» Task brief
Set down a word-for-word copy of the data below, limited to the lines from the first through the line with "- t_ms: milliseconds".

**********

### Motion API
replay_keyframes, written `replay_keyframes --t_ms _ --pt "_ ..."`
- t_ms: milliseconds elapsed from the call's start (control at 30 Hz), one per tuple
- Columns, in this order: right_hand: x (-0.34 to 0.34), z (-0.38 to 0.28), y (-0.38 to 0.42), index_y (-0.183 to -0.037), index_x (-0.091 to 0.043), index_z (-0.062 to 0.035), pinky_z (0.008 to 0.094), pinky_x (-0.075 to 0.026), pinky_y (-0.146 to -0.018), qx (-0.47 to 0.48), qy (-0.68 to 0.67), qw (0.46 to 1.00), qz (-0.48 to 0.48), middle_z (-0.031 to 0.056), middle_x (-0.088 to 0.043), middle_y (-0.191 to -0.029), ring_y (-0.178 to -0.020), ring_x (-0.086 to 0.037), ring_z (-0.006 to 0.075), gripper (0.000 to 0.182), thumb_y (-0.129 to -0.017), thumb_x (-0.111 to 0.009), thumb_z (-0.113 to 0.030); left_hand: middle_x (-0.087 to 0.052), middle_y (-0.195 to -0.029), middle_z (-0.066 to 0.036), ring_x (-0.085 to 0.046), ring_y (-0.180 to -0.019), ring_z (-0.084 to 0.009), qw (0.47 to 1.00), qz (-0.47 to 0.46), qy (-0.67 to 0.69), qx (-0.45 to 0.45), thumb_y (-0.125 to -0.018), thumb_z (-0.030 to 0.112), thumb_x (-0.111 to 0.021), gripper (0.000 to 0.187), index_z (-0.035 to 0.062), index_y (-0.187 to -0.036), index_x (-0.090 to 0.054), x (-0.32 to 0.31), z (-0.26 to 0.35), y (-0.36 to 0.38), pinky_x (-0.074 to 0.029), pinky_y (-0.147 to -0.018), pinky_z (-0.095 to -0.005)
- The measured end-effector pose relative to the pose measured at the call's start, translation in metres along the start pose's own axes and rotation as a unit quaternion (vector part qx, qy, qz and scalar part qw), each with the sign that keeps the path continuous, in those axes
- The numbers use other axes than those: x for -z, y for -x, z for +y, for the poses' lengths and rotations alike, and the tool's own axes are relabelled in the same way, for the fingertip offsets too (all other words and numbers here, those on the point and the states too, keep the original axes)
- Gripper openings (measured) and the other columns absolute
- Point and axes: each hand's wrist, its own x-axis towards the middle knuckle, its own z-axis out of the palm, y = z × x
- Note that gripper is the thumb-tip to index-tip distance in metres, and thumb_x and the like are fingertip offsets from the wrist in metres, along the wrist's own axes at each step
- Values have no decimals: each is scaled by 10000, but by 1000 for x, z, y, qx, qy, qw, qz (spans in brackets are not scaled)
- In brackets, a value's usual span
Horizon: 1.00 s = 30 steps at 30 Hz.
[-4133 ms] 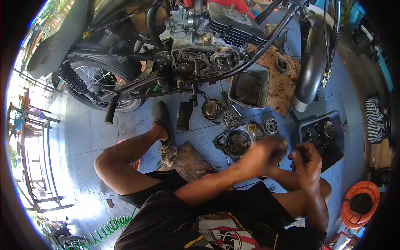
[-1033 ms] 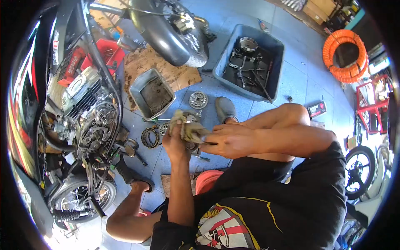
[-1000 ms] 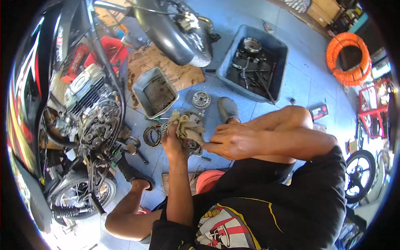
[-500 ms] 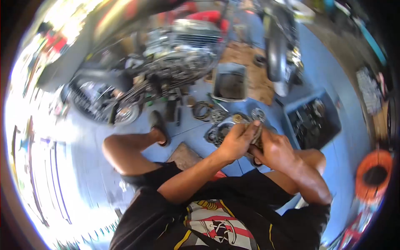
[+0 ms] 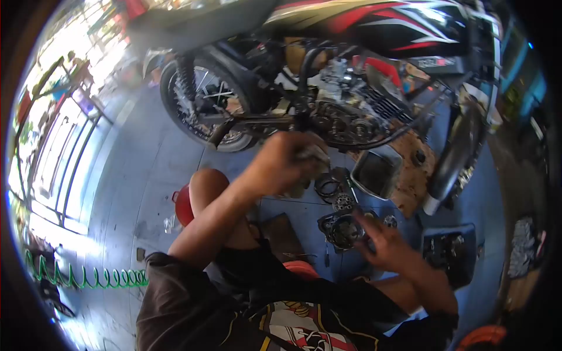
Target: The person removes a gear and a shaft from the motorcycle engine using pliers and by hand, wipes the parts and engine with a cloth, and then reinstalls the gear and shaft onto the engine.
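Observation:
My left hand is raised in front of the motorcycle's engine, blurred by motion. Its fingers are closed round a pale, crumpled cloth. Lower and to the right, my right hand has thumb and finger apart, beside a metal cover with a round opening on the blue floor. No object shows between those fingers. A perforated round part and dark rings lie just beyond the cover.
A grey tray stands on brown cardboard. At the right is a bin of dark parts. The rear wheel is at upper left, a red stool by my left knee, and a green coiled hose at lower left.
The view has swung, bringing more of the motorcycle in. My hands, together over the parts before, are now apart: the left has moved up and left, the right stays near the cover, its fingers spread.

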Motion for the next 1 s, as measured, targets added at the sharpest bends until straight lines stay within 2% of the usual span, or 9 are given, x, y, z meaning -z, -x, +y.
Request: replay_keyframes --t_ms 67,167,267,500,600,667,733,867,1000 --pt "-35 23 -2 -1380 -420 -72 396 -534 -707 -26 13 997 -76 181 -650 -999 -838 -647 347 615 -816 -651 -150 -688 -922 -109 -650 -872 -157 986 -114 -25 116 -750 92 -653 333 5 -1070 -638 -18 -34 -6 -510 -796 -306" --pt "-82 61 16 -1280 -532 -69 434 -522 -644 56 90 986 -131 150 -670 -842 -722 -649 347 514 -827 -655 -280 -678 -888 -174 -671 -868 -288 982 -167 34 76 -755 158 -679 288 8 -1000 -655 -72 -90 7 -526 -767 -382" --pt "-96 83 25 -1230 -569 -62 468 -515 -661 -56 15 935 -351 152 -667 -797 -714 -647 358 469 -834 -640 -303 -662 -903 -216 -646 -876 -371 941 -262 4 213 -748 250 -702 331 -5 -954 -650 -75 -86 -2 -526 -771 -435" --pt "-152 185 -25 -1294 -499 -77 488 -503 -690 -21 -8 980 -196 188 -658 -897 -793 -632 386 452 -875 -557 -236 -653 -937 -230 -643 -901 -362 939 -255 62 222 -672 362 -747 648 6 -1185 -573 -74 -145 -40 -522 -792 -439" --pt "-123 123 -87 -1292 -486 -42 507 -478 -776 -70 -41 954 -287 209 -633 -1026 -890 -611 386 452 -875 -535 -207 -660 -981 -198 -651 -929 -286 989 -122 52 65 -699 269 -683 449 9 -1062 -628 -75 -155 -33 -519 -819 -398" --pt "-93 72 -124 -1137 -572 -33 518 -450 -834 -16 -42 940 -338 213 -638 -1021 -914 -612 393 344 -866 -567 -244 -629 -1023 -230 -611 -957 -346 962 -149 160 165 -812 299 -640 509 46 -1244 -551 -62 -139 -25 -502 -834 -418" --pt "-55 22 -156 -989 -657 -35 521 -426 -882 -21 -38 903 -427 214 -644 -1017 -939 -611 402 289 -861 -598 -287 -635 -979 -219 -617 -916 -355 955 -118 228 147 -870 251 -572 402 60 -1224 -564 -54 -104 2 -500 -794 -448" --pt "13 -57 -220 -867 -673 -55 497 -502 -693 51 -80 914 -395 195 -652 -773 -738 -640 378 265 -759 -660 -296 -644 -933 -195 -640 -775 -368 887 -159 147 408 -915 292 -532 305 57 -1090 -619 77 13 8 -515 -668 -433" --pt "100 -151 -329 -805 -669 -74 464 -507 -598 121 -116 861 -480 165 -651 -735 -683 -644 367 253 -727 -700 -312 -641 -760 -213 -637 -700 -385 933 -11 76 351 -909 389 -533 364 50 -988 -637 196 80 19 -527 -665 -457"
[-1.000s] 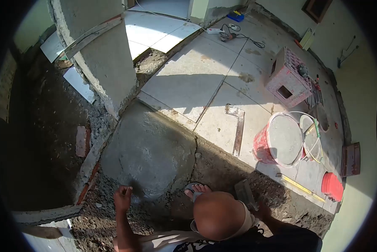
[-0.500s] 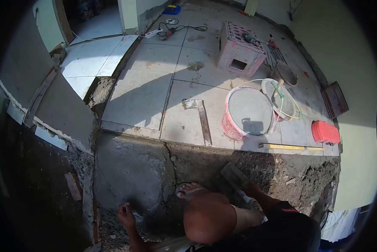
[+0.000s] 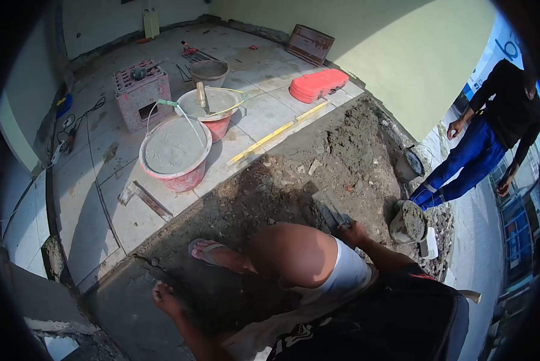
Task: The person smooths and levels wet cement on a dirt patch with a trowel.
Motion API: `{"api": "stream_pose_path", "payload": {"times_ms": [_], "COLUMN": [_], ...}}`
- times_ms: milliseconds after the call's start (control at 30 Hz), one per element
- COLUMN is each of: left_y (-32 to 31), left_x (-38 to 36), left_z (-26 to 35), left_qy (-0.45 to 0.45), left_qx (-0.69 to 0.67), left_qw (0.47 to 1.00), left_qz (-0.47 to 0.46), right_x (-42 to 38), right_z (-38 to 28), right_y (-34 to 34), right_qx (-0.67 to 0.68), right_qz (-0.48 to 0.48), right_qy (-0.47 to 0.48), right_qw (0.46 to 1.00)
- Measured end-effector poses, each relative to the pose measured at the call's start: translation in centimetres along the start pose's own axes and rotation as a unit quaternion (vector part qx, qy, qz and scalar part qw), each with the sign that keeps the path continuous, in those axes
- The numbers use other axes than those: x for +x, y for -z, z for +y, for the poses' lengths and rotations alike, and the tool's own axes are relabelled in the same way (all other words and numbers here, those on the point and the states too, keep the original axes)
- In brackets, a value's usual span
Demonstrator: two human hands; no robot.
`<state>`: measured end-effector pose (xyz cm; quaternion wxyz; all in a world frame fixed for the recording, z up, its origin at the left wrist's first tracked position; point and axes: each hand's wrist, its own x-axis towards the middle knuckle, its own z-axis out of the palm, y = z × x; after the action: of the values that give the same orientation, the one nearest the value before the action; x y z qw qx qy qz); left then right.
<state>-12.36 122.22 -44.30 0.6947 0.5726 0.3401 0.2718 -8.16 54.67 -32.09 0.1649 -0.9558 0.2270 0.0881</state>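
My right hand [image 3: 353, 233] is closed round the handle of a plastering trowel [image 3: 322, 208]. Its flat rectangular blade is over the rough ground beside my bent knee. My left hand [image 3: 163, 297] hovers over smooth wet cement [image 3: 122, 316] at the lower left, with its fingers pinched together. Whether something small is between those fingertips I cannot make out. My sandalled foot [image 3: 213, 251] rests on the dirt between the two hands.
On the tiles are two buckets of grey mix [image 3: 180, 147] [image 3: 207, 105], a hammer-shaped tool [image 3: 147, 201], a yellow level [image 3: 279, 133] and a red case [image 3: 318, 86]. At right, a co-worker [image 3: 492, 129] stands beside a filled bucket [image 3: 409, 222] and a dark bucket [image 3: 409, 165].
The view has swung right, bringing the co-worker and the buckets beside them into sight. My right hand still holds the trowel, and my left hand stays low over the cement.
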Motion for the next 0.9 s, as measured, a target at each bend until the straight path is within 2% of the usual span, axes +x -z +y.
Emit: {"api": "stream_pose_path", "payload": {"times_ms": [67, 100, 133, 200, 233, 267, 333, 433, 467, 500, 533, 567, 633, 667, 700, 767, 800, 867, 900], "left_y": [-2.5, -2.8, -2.5, -1.3, -1.2, -1.0, 0.1, -1.2, -2.2, -3.2, -5.2, -7.7, -11.9, -13.6, -15.1, -17.1, -18.1, -20.7, -22.2], "left_x": [-0.6, -1.3, -2.3, -3.4, -3.3, -3.1, -1.9, 1.1, 0.8, 0.1, -0.5, -0.8, -2.3, -3.6, -5.1, -8.4, -9.5, -10.2, -10.1], "left_z": [1.2, 1.1, 0.8, 0.4, 0.3, 0.3, -0.4, -2.8, -2.6, -1.8, -1.3, -2.0, -3.3, -4.2, -4.9, -5.4, -5.1, -4.7, -4.4], "left_qy": [-0.005, -0.026, -0.041, -0.035, -0.037, -0.042, -0.024, 0.060, 0.058, 0.053, 0.050, 0.053, 0.062, 0.068, 0.075, 0.088, 0.090, 0.089, 0.088], "left_qx": [0.002, 0.029, 0.062, 0.089, 0.098, 0.114, 0.130, 0.053, 0.057, 0.133, 0.217, 0.235, 0.267, 0.279, 0.290, 0.315, 0.326, 0.343, 0.349], "left_qw": [1.000, 0.997, 0.992, 0.991, 0.992, 0.991, 0.991, 0.996, 0.996, 0.989, 0.975, 0.970, 0.962, 0.958, 0.954, 0.945, 0.941, 0.934, 0.932], "left_qz": [-0.019, -0.062, -0.105, -0.093, -0.076, -0.057, -0.026, 0.028, 0.026, 0.026, 0.025, 0.018, -0.003, -0.008, -0.010, -0.009, -0.010, -0.032, -0.048], "right_x": [0.7, 0.6, 0.5, 1.6, 4.7, 7.7, 13.2, 20.2, 23.7, 27.2, 31.4, 33.6, 39.6, 42.5, 46.2, 51.2, 54.4, 55.3, 54.8], "right_z": [4.7, 4.8, 4.4, 3.8, 6.6, 9.0, 12.3, 13.8, 15.2, 17.8, 21.8, 22.5, 27.2, 28.5, 31.1, 31.4, 33.7, 28.2, 28.1], "right_y": [-0.5, 0.5, 1.8, 2.9, 0.7, -1.2, -3.6, -2.4, -2.1, -1.7, -2.3, -0.3, 1.6, 3.5, 3.6, 6.3, 4.9, 5.3, 4.7], "right_qx": [0.180, 0.113, 0.113, 0.158, 0.098, 0.105, 0.105, 0.121, 0.113, 0.105, 0.109, 0.115, 0.070, 0.106, 0.065, 0.120, 0.110, 0.084, 0.083], "right_qz": [0.037, 0.047, 0.041, 0.065, 0.131, 0.129, 0.204, 0.186, 0.208, 0.228, 0.312, 0.326, 0.349, 0.311, 0.347, 0.246, 0.261, 0.284, 0.283], "right_qy": [0.047, -0.043, -0.053, -0.148, -0.129, -0.133, -0.080, -0.118, -0.111, -0.108, -0.089, -0.144, -0.197, -0.241, -0.245, -0.305, -0.293, -0.231, -0.243], "right_qw": [0.982, 0.992, 0.991, 0.974, 0.978, 0.977, 0.970, 0.968, 0.965, 0.962, 0.940, 0.927, 0.913, 0.913, 0.903, 0.912, 0.913, 0.927, 0.924]}}
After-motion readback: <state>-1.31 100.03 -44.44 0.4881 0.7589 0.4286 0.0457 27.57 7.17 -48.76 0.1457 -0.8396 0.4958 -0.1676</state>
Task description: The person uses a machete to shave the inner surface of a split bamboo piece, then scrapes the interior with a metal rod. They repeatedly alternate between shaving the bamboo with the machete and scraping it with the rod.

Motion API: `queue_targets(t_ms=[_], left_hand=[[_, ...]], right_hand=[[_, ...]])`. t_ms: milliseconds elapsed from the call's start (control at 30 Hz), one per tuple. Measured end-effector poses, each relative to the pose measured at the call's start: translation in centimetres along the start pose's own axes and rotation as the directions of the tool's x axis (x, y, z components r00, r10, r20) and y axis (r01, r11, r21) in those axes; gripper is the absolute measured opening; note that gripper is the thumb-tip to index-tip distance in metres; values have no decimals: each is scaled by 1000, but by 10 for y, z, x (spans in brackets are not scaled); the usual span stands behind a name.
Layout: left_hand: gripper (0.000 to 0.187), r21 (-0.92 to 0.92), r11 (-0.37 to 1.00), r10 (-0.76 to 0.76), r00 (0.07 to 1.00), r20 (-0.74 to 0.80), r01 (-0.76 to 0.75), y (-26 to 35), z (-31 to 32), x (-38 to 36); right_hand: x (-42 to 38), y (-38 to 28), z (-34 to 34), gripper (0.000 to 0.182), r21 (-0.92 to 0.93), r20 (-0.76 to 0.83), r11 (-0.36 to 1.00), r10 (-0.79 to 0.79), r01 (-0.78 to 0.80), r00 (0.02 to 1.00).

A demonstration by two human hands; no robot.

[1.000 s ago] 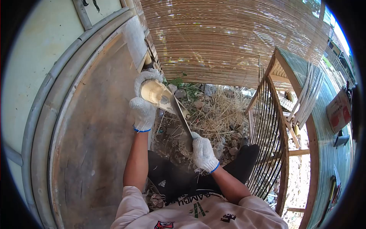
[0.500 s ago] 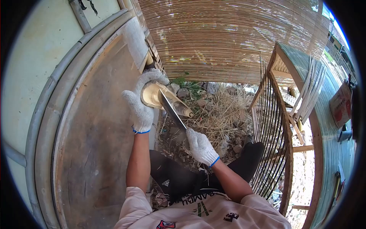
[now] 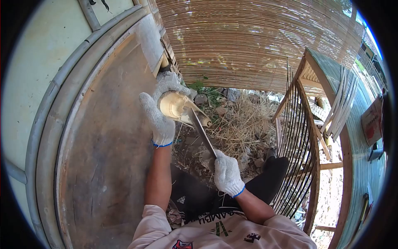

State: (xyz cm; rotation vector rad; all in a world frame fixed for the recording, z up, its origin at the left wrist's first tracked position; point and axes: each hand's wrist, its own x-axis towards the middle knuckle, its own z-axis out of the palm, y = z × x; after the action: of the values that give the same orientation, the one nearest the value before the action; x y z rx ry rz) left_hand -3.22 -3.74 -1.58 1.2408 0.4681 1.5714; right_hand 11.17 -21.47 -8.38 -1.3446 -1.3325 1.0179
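Observation:
A pale, carved bamboo piece (image 3: pixel 172 104) rests in my left hand (image 3: pixel 161 120), which wears a white knitted glove with a blue cuff. The thumb stands apart while the fingers curl round the piece's far side. Its narrower end points right, over the ground. My right hand (image 3: pixel 228 173), in a matching glove, is closed round the handle of a long knife (image 3: pixel 202 133). The blade slants up and left, and its tip end lies against the right side of the bamboo piece. Most of the knife's handle is hidden by the glove.
A brown wooden board (image 3: pixel 107 137) fills the left side, edged by curved poles (image 3: pixel 49 133). Dry straw and rubble (image 3: pixel 240 124) cover the ground. Behind hangs a slatted bamboo screen (image 3: pixel 248 41). On the right stands a wooden frame with dark rods (image 3: pixel 296 145), beside a greenish slatted surface (image 3: pixel 360 166).
My right hand and the knife have moved right and down. My left hand has shifted slightly right with the bamboo piece, which is turned so that more of its carved face shows.

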Motion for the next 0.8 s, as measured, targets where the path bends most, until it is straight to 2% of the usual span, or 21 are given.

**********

» The answer
### Motion API
replay_keyframes, written `replay_keyframes --t_ms _ --pt "_ ..."`
- t_ms: milliseconds elapsed from the call's start (control at 30 Hz), one per tuple

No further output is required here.